A year ago, I was sufficiently mortified by the anti-science movement that I started this blog. This month, I learned that Genesis Health System, where my son was born and where I have received emergency care, employs Reiki in its facilities. This has me so steamed that I am looking at how to take the Moline Skeptics from beyond a URL and an extension of my ego, and into an actual organization that affects change locally.
A little before my Reiki discovery, I corresponded with the president of the Quad Cities Creation Science Association after learning his group was sponsoring presentations by Dr. Charles Jackson, a creation scientist. I had planned on attending to ask Jackson about peer review, the Scientific Method, the Geologic Column, and so forth, but ended up having to work. Besides curiosity at how he would answer, I had looked forward to gazing upon a biologist who didn’t believe in evolution. Like the South Pole, I know it’s out there, but to actually see it would be fascinating.
The president floated the idea of a debate between our two organizations. I made this contingent on a satisfactory answer to the challenge, “Describe the Scientific Method and use it to explain how creationism works.” He conceded this could not be done, so there will be no debate, although e-mails may continue and we could even meet some day for informal dialogue.
While the correspondence was not emotional like the Reiki-in-my-hospital discovery, it was energetic and got my blood pumping. Around the same time, I started to watch a NOVA program on the anti-vaccination movement, but couldn’t finish after seeing the seven-week old with Whooping Cough. So with all this emotional investment of late, I’m looking to transition, for one post anyway, from serious to silly.

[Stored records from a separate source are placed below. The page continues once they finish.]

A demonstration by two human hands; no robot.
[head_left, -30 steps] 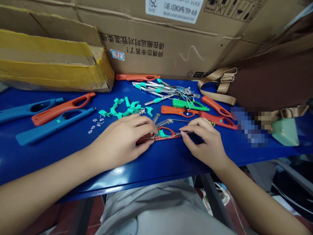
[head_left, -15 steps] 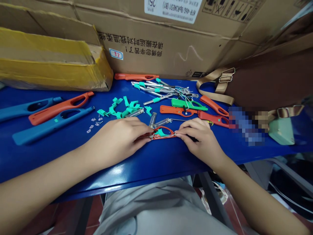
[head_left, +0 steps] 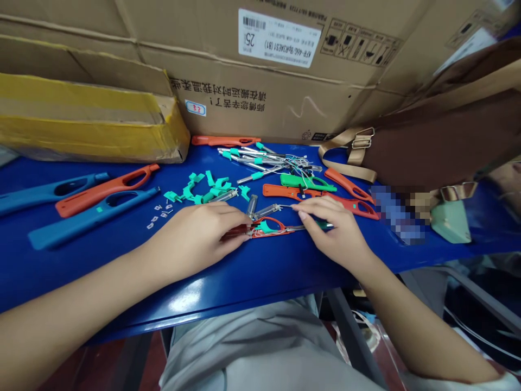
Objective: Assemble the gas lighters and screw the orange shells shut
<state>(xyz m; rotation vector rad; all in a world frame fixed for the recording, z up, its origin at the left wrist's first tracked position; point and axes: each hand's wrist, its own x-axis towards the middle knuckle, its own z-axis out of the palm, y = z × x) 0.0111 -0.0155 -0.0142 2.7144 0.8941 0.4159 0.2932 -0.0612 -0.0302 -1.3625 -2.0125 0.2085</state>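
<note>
My left hand point(head_left: 207, 228) is closed round the handle end of an orange lighter casing point(head_left: 280, 234), low over the blue table. Inside its open loop lie a green trigger point(head_left: 266, 227) and thin wires. A metal lighter tube point(head_left: 303, 227) extends from the casing's right end, passing beside my right thumb. My right hand point(head_left: 336, 220) has its thumb and fingers closed at a thin-shafted screwdriver point(head_left: 287, 206); the hand hides its handle. Clear fuel tanks point(head_left: 266, 212) lie just behind the casing. Loose green triggers point(head_left: 197, 190) are scattered beyond my left hand.
Blue lighter casings point(head_left: 95, 214) and an orange one lie at left, near small white parts point(head_left: 158, 214). Metal tubes with wires point(head_left: 268, 160) are piled behind. A green casing point(head_left: 307, 182) lies among orange ones. Cardboard boxes point(head_left: 228, 119) and a brown bag point(head_left: 439, 136) border the table.
My right hand has left the casing's right end and moved slightly back onto the screwdriver. The metal tube now shows there. My left hand keeps its hold; the view has shifted.
</note>
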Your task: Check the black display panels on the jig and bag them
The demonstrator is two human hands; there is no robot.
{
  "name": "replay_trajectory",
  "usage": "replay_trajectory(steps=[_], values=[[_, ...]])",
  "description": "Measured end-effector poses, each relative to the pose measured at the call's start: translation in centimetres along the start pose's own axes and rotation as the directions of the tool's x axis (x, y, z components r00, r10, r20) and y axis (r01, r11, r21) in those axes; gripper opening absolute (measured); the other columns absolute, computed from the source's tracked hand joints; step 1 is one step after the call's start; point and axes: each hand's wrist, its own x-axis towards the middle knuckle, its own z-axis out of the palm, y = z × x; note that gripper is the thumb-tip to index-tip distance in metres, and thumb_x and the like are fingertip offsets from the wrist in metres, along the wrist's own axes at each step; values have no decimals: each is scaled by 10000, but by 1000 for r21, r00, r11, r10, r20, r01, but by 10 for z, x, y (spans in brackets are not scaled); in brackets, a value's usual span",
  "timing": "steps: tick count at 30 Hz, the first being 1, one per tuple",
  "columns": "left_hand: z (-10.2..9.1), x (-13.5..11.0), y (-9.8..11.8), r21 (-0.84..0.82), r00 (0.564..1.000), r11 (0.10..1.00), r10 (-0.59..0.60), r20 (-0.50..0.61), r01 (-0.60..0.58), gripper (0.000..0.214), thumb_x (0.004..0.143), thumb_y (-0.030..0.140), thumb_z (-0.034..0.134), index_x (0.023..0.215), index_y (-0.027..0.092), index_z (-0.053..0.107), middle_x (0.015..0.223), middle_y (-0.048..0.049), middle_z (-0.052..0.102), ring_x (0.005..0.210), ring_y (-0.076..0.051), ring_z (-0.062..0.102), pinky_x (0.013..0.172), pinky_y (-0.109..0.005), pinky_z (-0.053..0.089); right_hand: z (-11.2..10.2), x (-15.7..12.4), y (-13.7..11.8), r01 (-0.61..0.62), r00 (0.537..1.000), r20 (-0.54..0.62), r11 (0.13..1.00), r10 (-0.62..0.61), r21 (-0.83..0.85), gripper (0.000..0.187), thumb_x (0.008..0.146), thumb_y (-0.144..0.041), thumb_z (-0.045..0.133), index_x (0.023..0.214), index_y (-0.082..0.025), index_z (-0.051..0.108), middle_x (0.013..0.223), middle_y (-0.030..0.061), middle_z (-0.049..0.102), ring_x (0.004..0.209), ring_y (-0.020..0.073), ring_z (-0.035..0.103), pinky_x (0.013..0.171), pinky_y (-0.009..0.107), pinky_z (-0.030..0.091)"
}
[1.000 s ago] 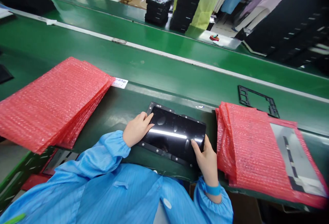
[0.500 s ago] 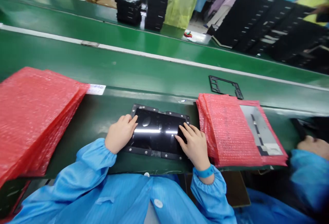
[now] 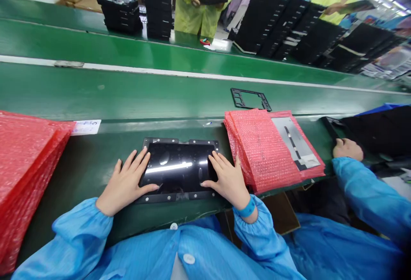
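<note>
A glossy black display panel (image 3: 178,166) lies flat on the green belt in front of me, set in a black bolted frame. My left hand (image 3: 123,183) rests with spread fingers on its left edge. My right hand (image 3: 226,179) lies on its right part, fingers apart, and a blue wristband circles that wrist. Just right of this hand sits a stack of red bubble-wrap bags (image 3: 257,147), with a silver-grey sheet (image 3: 297,143) on top. A taller red bubble-wrap stack (image 3: 25,173) lies to the left of my left hand.
An empty black frame (image 3: 250,99) lies on the belt beyond the bags. To my right, a co-worker's blue-sleeved hand (image 3: 347,149) reaches towards a black item (image 3: 377,130). Stacks of black panels (image 3: 289,25) stand along a farther green belt, where a person in a yellow gown (image 3: 202,1) holds a panel.
The view has swung right, bringing in the co-worker's arm. My hands have spread flatter on the panel, the left now at its left edge. The panel stays on the belt.
</note>
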Motion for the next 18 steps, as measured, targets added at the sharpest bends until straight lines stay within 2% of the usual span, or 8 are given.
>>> replay_trajectory(steps=[4, 7, 12, 15, 18], values=[[-1, -1, 5, 23, 999, 999, 27, -44, -26, 814, 863, 640, 362, 1510, 180, 183, 1568, -103, 213, 1438, -343, 158, 1084, -618, 205, -10, 13, -7, -10, 1000, -27, 1000, 10, 7, 781, 756, -649, 618, 1339, -148, 481, 1356, 192, 536, 1210, 347, 521, 1079, 622, 189], [0, -1, 11, 28, 998, 999, -15, -66, 17, 759, 894, 607, 312, 1506, 172, 202, 1564, -100, 226, 1435, -340, 173, 1075, -627, 215, -14, 32, -22, -33, 998, -45, 999, 32, -4, 740, 790, -646, 577, 1312, -125, 508, 1224, 195, 626, 1108, 328, 582, 1054, 559, 278], [8, -2, 16, -3, 991, 998, -70, -114, 70, 720, 913, 567, 307, 1511, 187, 174, 1565, -100, 228, 1440, -333, 162, 1067, -657, 209, 5, 65, -54, 163, 982, -94, 986, -161, 16, 609, 860, -627, 484, 1328, -238, 489, 1414, 128, 474, 1314, 317, 391, 1036, 525, 329], [14, -2, 14, -86, 986, 991, -109, -128, 98, 723, 919, 544, 323, 1517, 186, 130, 1567, -133, 219, 1437, -322, 182, 1088, -652, 178, 16, 77, -64, 218, 971, -118, 974, -210, 60, 538, 896, -576, 465, 1296, -218, 505, 1323, 134, 526, 1256, 272, 446, 1057, 469, 328], [14, -1, 16, -241, 977, 962, -164, -137, 128, 734, 905, 535, 378, 1507, 169, 172, 1563, -174, 218, 1435, -330, 184, 1107, -649, 129, 14, 81, -65, 227, 964, -165, 969, -209, 98, 486, 904, -550, 470, 1196, -171, 559, 1206, 144, 564, 1155, 251, 509, 1066, 445, 320]])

So here is the story of Claude Vorilhon. Like Saul on the road to Damascus, Vorilhon saw a light overhead, received a message, founded a religion, and changed his name. His new moniker was Raël. In 1974, he was hanging around a volcano in France when a member of the alien Elohim race came to chew the philosophical fat, and a movement was born. In graphic design’s most colossal blunder, the Raëlians adopted a symbol that fused the Star of David and a swastika.
Either the alien spoke French or Vorilhot spoke Elohimese, because language was no barrier as the alien explained that Bible verses revealed how his species had created Mankind and all other Earthly animals and plants. The Raëlieans had been created by someone else, with this cycle going back indefinitely. Now humans had advanced far enough to start creating life.

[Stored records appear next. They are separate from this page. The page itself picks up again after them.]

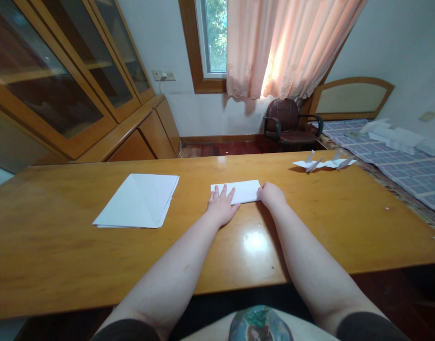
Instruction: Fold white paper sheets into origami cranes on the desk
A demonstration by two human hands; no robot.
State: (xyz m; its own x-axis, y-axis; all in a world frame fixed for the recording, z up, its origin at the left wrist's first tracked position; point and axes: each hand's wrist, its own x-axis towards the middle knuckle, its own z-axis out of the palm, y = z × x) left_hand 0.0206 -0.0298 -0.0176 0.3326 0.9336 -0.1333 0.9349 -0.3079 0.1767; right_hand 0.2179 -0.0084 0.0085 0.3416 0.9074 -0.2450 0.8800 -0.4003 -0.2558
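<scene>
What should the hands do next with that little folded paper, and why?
Probably run the right hand along the folded paper toward the left hand, pressing the fold flat. The left hand lies open on the paper's left end, pinning it to the table, and the right hand sits at its right end.

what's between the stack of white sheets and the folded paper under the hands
Nothing: in the head view, only bare wooden table lies between the stack of sheets and the folded paper, whose left end the left hand presses flat.
</scene>
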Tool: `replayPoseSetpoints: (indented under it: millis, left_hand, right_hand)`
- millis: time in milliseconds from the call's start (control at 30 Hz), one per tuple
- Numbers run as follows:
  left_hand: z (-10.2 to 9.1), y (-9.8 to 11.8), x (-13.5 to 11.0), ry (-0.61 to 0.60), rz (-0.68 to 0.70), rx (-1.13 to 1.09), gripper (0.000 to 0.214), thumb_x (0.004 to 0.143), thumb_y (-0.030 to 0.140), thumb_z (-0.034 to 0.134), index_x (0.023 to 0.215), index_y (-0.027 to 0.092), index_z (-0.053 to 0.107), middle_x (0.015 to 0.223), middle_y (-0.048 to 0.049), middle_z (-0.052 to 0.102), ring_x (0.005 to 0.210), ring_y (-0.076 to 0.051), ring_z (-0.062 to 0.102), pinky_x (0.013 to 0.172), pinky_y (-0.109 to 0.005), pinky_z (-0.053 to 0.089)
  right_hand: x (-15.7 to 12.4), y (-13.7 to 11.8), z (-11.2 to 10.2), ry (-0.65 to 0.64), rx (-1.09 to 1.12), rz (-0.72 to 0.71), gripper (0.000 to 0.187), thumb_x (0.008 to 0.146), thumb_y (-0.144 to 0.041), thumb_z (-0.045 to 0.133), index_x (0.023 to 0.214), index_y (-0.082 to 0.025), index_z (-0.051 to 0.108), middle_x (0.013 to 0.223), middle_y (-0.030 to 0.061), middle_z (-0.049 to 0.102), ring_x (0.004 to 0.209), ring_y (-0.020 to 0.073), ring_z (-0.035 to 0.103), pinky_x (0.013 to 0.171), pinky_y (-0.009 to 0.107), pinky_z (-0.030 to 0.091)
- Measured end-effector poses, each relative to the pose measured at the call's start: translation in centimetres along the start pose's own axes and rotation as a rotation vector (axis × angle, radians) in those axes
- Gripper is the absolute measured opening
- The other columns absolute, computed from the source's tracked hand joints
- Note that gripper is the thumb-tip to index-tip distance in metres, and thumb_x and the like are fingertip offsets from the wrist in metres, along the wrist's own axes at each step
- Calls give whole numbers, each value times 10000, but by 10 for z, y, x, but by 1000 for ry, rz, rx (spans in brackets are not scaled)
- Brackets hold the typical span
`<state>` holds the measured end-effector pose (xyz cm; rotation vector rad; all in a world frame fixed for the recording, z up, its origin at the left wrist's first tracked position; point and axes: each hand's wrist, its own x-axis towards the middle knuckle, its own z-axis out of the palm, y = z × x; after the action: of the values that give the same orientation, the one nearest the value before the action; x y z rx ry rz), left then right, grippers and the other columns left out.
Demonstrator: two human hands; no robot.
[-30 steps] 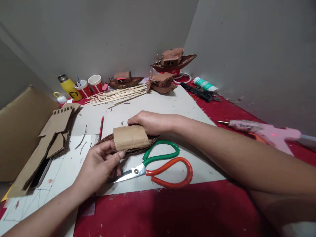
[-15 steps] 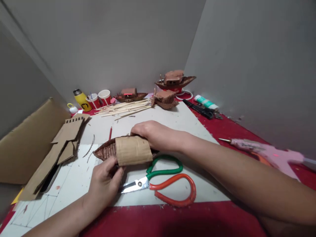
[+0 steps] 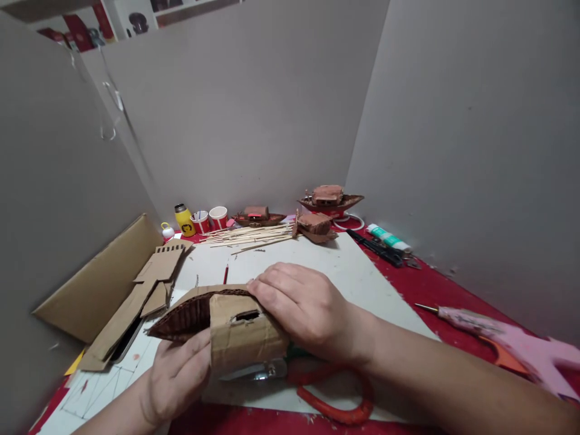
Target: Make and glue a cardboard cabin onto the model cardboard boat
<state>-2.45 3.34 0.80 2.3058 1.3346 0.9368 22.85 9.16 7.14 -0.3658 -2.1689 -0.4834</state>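
Observation:
A small cardboard model boat (image 3: 181, 314) is held tilted above the paper, its brown ribbed inside facing me. Its curved tan cardboard canopy (image 3: 240, 347) has a slot cut near the top. My left hand (image 3: 181, 368) grips the hull from below, its fingertips hidden behind the canopy. My right hand (image 3: 303, 302) is closed over the far end of the boat and canopy. Below the boat lie scissors (image 3: 335, 414) with a red handle and a green one, partly covered by the canopy and my right hand.
Cut cardboard pieces (image 3: 149, 284) lie at left. Behind are wooden sticks (image 3: 254, 234), paper cups (image 3: 218, 217), a yellow bottle (image 3: 184, 220) and finished model boats (image 3: 328, 199). A pink glue gun (image 3: 489, 332) rests at right. A pencil (image 3: 226, 273) lies beyond the boat.
The boat has been lifted and tipped, so the canopy's slotted side now shows. My left hand has shifted under the hull. The camera view has tilted up.

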Motion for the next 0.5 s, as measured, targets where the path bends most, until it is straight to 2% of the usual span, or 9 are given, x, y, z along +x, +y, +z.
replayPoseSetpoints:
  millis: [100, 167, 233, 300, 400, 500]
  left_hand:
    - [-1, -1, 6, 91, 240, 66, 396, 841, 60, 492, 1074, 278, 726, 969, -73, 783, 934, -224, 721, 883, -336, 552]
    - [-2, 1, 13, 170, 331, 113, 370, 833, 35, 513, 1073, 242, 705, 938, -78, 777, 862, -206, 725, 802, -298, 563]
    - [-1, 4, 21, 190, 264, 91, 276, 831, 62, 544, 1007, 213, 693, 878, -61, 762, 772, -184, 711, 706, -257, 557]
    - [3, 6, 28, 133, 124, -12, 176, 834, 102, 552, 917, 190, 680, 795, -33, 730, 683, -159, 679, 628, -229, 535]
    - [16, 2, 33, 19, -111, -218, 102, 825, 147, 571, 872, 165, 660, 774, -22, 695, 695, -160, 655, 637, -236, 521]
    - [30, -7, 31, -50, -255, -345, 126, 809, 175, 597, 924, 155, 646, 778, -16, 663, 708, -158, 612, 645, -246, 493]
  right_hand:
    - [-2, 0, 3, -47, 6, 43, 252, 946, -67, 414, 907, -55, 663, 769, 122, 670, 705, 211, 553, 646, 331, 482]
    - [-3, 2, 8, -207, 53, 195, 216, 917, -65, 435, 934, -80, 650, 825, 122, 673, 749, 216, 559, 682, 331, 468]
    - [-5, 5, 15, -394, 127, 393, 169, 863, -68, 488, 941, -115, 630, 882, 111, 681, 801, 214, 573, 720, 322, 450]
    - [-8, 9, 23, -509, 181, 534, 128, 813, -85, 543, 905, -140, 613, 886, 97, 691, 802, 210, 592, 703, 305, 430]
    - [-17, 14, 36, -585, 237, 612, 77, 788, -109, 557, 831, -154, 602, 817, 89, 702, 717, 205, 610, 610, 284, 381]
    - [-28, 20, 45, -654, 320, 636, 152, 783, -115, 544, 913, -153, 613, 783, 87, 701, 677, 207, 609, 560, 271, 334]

I don’t know if the Raëleians are doing this, but they do sell products that promise eternal cell preservation, which would be almost as good. In 2002, they announced they had cloned a human baby. Besides being the first Xeroxed human, he is also the first invisible one, since no one has ever seen him.
Raël was taken by Millennium Falcon to Elohim to meet religious figures and be told he was the final prophet, sent to usher in eternal peace. He also reports that the Elohim will return to Jerusalem in 2025, which will make for either the greatest story in the history of Mankind or a right-fine manifestation of ad hoc reasoning and the Backfire Effect. The promise that they will return in 2025 contradicts another Raëlian claim that the Elohim need an embassy.
This would be a place where aliens could land without fear of being attacked and without having to train their heat ray on us. Once the embassy is built, they will be able to tell us their secret knowledge, bestow eternal health, and shower us in lollypops. From the Raëlian website: “According to the Elohim, it must be built in a neutral location that has been granted rights of extraterritoriality and guaranteed neutral air space.” Sounds like the only options are Antarctica or the middle of the Pacific Ocean. Maybe if Raël is given a cruise ship, they’ll land there. This will allow us access to amazing technology, such as “Lilliputian machines capable of synthesizing any needed product in any quantity.” Everybody will have as much of everything that they want. Sounds like that could create space issues, but we could always synthesize more storage units.
Raëlians insist there is no soul or god, although their leader seems willing to fill the void. He claims the ability to perform miracles, but says people will only be ready to see them once the Elohim return. Like other UFO cults, Raëlians co-opt ancient legends and sacred texts, then cram their “interpretation” in to make it fit. This is easy to do, owing to the vivid imagery and elastic ideas in these types of writings. Raëlians explain the universal, timeless belief in deities to the fact that alien technology seems godlike to those created by it. The movement’s philosophy is summarized by the Simpsons Halloween episode where Lisa creates life from soda and her tooth. For proof of their positions, Raëlians offer UFO sightings, crop circles, exoplanets, and Dolly the sheep.
Once the embassy is built, paradise ensues, as the Elohim will tell us what they told Raël. Until then, best we can do is buy Raël’s products. Because while Raëlians are considered one of the New Religions, they pay homage to their predecessors by maintaining the requirement of tithing 10 percent.